La fin du monde longtemps annoncé n’a pas eu lieu. Un échec prophétique, disent les théoriciens du chaos planétaire, et une victoire pour les irréductibles passionnés du monde spiritualiste. Entre ces deux courants le monde dans sa globalité vacille et ne sait guère sur quel pied danser pour croire à la vérité disputée par ces antagonismes.

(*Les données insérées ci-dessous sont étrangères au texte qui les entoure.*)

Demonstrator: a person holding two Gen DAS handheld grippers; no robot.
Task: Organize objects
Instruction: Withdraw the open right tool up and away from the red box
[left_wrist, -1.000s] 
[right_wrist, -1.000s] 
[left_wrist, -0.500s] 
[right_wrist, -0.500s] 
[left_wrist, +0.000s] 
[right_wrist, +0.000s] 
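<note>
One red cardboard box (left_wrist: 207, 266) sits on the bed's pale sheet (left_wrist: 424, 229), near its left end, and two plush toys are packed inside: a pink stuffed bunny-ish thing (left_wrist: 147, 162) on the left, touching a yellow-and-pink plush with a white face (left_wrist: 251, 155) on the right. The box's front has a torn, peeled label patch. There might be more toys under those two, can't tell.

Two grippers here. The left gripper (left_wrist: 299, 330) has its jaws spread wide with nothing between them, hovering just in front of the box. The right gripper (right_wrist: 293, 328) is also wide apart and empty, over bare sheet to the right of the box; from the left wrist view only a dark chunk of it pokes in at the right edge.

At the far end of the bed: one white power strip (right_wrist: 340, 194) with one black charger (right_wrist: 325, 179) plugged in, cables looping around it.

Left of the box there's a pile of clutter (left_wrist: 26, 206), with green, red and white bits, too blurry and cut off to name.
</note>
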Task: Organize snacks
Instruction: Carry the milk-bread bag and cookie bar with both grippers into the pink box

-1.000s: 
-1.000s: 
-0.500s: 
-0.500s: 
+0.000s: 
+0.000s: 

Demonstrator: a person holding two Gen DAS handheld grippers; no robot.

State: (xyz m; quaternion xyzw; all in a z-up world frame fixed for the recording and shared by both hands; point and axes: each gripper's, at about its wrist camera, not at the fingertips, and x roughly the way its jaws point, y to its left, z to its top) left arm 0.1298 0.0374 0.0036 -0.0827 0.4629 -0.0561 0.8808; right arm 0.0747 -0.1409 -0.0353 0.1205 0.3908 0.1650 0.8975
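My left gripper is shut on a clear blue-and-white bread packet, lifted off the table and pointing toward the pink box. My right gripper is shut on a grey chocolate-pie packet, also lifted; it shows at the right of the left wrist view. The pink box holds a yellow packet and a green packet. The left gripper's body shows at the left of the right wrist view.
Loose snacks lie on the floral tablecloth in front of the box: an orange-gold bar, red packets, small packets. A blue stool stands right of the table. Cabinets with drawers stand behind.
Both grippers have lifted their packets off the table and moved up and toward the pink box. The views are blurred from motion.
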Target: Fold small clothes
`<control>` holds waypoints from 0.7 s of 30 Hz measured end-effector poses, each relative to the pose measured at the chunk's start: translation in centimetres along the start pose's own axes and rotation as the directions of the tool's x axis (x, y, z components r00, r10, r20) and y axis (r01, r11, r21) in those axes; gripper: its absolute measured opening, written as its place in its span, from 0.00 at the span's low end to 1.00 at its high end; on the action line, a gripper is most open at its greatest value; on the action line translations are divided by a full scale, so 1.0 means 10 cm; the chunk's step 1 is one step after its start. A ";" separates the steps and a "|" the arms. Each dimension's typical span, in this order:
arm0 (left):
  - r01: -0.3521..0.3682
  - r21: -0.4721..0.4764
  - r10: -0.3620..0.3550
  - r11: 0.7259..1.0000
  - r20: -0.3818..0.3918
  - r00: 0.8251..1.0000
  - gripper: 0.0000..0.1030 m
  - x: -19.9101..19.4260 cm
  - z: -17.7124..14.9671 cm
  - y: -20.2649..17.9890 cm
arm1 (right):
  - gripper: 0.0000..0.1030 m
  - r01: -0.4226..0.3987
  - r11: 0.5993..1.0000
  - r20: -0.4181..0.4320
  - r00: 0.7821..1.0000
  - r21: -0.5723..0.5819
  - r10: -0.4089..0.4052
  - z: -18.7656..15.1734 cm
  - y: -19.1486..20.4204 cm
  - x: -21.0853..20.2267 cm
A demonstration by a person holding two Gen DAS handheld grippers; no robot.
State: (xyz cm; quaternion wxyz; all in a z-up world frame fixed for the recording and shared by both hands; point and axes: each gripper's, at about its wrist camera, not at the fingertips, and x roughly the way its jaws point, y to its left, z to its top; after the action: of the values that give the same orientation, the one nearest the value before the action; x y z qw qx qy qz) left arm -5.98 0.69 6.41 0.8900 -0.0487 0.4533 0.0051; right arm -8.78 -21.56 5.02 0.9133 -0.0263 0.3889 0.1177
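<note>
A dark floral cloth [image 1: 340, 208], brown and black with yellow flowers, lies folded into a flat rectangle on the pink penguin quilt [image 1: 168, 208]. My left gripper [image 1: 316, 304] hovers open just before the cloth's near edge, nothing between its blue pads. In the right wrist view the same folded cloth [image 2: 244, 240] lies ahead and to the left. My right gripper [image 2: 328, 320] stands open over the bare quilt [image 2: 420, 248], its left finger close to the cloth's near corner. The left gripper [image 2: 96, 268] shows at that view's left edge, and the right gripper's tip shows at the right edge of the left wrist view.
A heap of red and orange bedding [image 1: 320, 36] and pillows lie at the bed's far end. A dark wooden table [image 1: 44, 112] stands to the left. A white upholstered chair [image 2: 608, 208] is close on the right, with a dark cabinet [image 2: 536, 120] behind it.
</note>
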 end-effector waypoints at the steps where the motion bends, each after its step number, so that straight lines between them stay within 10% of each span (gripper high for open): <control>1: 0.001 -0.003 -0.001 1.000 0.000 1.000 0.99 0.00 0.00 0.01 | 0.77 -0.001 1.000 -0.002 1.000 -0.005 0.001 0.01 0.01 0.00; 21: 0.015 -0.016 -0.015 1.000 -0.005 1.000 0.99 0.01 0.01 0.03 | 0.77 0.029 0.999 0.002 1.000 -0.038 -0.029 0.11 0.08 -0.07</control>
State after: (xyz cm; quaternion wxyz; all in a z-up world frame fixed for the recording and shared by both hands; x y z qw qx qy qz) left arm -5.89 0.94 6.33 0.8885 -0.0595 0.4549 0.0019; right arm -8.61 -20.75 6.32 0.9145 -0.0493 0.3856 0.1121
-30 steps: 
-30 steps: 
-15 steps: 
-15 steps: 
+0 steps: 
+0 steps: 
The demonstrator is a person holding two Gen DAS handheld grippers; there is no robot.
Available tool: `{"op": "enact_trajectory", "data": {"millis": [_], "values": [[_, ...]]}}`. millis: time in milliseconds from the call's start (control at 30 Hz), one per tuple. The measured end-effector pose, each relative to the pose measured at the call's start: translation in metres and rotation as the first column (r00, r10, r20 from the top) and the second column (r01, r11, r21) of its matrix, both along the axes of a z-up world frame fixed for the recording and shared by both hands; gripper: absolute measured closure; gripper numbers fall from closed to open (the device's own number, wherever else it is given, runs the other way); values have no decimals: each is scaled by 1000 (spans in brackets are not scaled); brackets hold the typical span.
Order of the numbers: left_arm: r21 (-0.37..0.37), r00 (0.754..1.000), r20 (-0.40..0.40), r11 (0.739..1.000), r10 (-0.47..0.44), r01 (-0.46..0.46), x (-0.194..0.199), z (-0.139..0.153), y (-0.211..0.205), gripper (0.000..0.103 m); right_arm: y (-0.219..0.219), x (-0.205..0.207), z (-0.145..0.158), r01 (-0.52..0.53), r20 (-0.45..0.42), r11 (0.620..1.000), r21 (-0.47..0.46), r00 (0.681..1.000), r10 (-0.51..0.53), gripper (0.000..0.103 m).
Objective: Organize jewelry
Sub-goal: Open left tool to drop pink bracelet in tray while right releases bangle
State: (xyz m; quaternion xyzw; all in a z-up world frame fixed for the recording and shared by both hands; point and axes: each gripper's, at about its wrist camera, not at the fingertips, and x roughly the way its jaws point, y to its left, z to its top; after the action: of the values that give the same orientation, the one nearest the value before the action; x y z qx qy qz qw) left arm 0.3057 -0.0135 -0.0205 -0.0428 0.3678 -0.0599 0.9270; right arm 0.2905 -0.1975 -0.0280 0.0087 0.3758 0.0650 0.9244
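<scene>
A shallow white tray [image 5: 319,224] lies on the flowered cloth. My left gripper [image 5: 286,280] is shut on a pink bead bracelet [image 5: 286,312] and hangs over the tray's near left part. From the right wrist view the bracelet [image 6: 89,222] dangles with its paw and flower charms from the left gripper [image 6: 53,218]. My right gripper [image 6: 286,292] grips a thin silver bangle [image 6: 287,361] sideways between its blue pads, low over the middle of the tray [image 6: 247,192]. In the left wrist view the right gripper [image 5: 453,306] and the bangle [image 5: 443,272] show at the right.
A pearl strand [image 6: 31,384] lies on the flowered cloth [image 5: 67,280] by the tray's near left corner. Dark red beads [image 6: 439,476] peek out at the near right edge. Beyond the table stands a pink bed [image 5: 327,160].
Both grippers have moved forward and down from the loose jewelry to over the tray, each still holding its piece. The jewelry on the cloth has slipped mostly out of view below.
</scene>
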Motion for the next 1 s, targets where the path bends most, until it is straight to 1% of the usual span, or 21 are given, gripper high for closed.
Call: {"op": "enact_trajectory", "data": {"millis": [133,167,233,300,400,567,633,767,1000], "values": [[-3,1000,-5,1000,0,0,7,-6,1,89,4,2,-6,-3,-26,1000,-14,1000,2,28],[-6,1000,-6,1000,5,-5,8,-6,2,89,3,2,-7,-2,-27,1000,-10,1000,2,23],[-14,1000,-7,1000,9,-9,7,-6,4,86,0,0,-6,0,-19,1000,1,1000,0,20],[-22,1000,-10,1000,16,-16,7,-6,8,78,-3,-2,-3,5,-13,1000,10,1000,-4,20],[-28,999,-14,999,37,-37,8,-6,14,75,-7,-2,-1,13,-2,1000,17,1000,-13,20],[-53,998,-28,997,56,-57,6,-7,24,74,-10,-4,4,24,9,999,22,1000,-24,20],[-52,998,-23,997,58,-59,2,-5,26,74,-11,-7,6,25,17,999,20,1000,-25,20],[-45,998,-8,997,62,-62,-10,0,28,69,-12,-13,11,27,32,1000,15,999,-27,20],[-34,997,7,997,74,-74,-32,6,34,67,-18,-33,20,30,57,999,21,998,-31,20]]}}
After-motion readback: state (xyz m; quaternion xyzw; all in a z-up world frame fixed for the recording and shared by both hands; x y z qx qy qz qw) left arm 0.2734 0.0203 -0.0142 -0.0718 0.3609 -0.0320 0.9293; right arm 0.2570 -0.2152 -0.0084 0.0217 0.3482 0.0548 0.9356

En effet, les apôtres de la fin du monde croyaient fermement que les astroïdes géants heurteraient la terre. Les illuminés voyaient plutôt à l’irruption d’un monde nouveau et le changement d’ère. Sous le fond de cette lutte qui dure depuis la chute de l’empire romain avec à la tête près de 182 fins du monde, l’humanité déclarée morte subsiste. Malgré tout à cet assaut réitéré de la destruction annoncée.

Ainsi, l’an 2012 sauvé est rentré dans les annales historiques de nombreux échecs que connaît cette néfaste prédiction. L’heure de l’inquiétude mondiale est passée et avec elle les terriens persuadés des élucubrations apocalyptiques croient plus que jamais au début d’une ère de paix. Et non à la fin du monde.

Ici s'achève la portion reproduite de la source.